(WHAT TO DO):
Write out, word for word, every line in the data below from the one containing "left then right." to the one containing "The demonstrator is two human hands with", both of them included.

(Collected data entries):
BEGIN
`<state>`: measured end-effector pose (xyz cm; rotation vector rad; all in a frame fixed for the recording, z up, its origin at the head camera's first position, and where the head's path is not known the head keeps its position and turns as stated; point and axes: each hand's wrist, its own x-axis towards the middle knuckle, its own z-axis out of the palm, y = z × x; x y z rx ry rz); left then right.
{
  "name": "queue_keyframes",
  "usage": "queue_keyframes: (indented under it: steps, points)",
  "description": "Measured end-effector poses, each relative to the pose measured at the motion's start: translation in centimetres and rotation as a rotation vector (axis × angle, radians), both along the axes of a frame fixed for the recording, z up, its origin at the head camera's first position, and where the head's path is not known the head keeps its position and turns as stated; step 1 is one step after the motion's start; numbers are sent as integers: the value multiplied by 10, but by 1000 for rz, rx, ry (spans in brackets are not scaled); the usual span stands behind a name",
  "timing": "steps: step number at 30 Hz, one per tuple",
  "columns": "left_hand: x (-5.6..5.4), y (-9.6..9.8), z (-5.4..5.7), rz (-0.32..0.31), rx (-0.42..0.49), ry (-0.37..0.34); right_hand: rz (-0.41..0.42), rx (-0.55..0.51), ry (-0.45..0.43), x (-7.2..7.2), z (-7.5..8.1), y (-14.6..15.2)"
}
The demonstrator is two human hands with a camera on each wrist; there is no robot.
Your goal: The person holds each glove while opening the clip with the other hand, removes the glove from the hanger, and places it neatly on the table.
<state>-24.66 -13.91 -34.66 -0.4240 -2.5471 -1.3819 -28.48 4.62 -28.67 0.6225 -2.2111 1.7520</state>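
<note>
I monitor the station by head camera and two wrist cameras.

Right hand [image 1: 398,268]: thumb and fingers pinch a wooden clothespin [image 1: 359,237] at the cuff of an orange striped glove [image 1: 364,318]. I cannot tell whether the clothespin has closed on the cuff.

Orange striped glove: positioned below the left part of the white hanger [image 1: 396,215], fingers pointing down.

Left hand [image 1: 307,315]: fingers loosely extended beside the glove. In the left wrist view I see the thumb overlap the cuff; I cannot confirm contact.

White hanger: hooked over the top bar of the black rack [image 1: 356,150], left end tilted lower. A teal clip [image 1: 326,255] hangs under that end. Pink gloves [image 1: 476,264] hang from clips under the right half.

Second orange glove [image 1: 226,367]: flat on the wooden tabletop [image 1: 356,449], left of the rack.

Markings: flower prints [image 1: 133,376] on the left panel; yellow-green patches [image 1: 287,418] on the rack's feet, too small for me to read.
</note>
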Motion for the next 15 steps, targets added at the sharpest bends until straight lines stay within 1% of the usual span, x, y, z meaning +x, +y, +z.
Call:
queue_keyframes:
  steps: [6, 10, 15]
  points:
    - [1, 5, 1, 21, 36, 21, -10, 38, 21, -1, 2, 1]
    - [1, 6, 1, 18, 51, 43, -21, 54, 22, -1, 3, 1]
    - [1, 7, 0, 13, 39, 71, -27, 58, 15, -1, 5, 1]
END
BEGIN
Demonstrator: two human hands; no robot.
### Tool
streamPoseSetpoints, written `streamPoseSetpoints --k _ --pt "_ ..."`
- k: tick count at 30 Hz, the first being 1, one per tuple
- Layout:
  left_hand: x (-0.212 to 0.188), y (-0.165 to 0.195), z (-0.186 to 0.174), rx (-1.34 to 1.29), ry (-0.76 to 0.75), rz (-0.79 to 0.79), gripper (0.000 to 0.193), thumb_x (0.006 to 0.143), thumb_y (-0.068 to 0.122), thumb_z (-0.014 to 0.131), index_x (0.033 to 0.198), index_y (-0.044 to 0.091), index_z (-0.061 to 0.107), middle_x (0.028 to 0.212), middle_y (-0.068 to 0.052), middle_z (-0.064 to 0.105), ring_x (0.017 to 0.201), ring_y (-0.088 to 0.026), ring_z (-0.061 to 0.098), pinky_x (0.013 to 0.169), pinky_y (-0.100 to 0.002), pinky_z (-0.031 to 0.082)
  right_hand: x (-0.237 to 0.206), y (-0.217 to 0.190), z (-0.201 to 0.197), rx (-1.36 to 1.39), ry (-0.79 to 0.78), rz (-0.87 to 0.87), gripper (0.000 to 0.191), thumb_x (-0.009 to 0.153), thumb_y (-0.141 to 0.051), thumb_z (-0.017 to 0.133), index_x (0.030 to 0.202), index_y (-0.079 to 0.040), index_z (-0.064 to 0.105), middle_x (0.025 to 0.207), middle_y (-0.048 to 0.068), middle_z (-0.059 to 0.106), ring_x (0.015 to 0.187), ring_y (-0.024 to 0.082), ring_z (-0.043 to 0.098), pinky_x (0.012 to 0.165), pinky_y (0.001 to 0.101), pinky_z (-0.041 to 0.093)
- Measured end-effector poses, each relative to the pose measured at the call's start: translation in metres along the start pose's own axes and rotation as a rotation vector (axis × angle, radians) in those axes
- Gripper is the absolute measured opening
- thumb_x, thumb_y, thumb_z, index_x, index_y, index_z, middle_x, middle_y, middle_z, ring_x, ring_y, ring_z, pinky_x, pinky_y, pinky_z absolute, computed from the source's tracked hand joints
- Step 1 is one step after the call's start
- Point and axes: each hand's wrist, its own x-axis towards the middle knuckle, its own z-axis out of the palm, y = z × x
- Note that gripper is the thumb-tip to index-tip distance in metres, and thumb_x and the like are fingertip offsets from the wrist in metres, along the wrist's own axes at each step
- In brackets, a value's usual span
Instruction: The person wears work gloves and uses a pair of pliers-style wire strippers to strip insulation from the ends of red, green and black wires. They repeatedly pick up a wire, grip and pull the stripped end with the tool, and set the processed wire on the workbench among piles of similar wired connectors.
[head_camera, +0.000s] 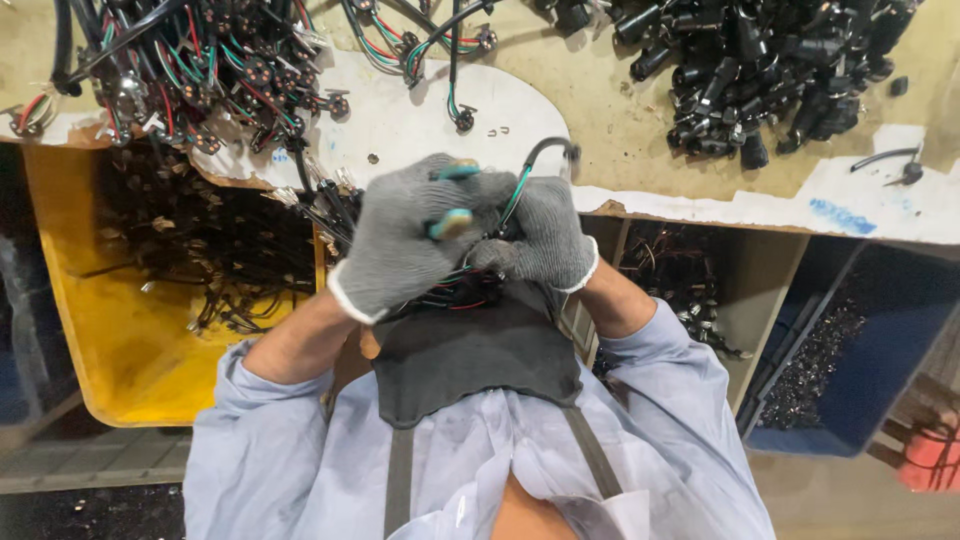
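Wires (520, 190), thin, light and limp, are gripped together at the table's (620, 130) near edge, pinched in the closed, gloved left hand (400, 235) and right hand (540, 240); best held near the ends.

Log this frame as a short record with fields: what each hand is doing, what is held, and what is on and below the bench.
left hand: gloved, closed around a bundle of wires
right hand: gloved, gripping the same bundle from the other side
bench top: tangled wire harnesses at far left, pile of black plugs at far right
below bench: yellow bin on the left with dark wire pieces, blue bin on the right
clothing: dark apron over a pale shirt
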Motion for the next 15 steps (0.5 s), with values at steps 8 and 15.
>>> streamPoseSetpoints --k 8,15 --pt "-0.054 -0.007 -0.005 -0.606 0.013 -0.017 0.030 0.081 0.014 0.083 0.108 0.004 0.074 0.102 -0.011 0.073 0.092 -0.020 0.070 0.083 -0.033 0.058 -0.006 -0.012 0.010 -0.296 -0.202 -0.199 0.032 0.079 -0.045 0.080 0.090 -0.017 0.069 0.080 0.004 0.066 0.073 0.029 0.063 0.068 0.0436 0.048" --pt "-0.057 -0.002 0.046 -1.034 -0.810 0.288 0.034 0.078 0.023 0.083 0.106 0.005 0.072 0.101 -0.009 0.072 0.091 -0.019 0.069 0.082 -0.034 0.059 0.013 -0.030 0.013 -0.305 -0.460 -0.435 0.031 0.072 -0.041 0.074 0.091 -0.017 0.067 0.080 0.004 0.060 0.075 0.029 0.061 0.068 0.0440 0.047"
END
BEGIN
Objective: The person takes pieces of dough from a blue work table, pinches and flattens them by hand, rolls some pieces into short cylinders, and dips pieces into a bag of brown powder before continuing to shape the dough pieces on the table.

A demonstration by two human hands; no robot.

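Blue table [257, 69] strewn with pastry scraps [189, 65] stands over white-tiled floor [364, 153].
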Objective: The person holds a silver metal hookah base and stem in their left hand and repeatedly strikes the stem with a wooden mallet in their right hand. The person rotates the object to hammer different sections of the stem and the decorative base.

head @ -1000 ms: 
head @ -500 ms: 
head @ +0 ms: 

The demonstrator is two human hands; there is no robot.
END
(ANSWER TO THIS TASK):
`<state>`: measured end-effector pose (xyz cm; rotation vector rad; all in a frame fixed for the recording, z up, its origin at the head camera's first position, and where the head's path is not known the head keeps its position and turns as stated; point and axes: each hand's wrist, its own x-axis towards the middle knuckle, its own z-axis out of the palm, y = z × x; x y z rx ry rz); left then right.
{
  "name": "queue_keyframes",
  "usage": "queue_keyframes: (indented under it: steps, points)",
  "description": "Measured end-effector poses, each relative to the pose measured at the motion's start: translation in centimetres and rotation as a rotation vector (axis × angle, radians), both along the axes of a frame fixed for the recording, z up, its origin at the head camera's first position, and where the head's path is not known the head keeps its position and turns as stated; step 1 is one step after the motion's start; numbers are sent as integers: the value multiplied by 10, but by 1000 for rz, rx, ry (spans in brackets are not scaled); the usual span stands behind a name",
  "timing": "steps: step number at 30 Hz, one per tuple",
  "columns": "left_hand: x (-5.6..5.4), y (-9.6..9.8), z (-5.4..5.7), rz (-0.32..0.31), rx (-0.42..0.49), ry (-0.37..0.34); right_hand: rz (-0.41..0.42), rx (-0.55..0.51), ry (-0.45..0.43), x (-7.2..7.2), z (-7.5..8.1), y (-14.6..15.2)"
}
The demonstrator is two human hands with a camera on each wrist; there is no robot.

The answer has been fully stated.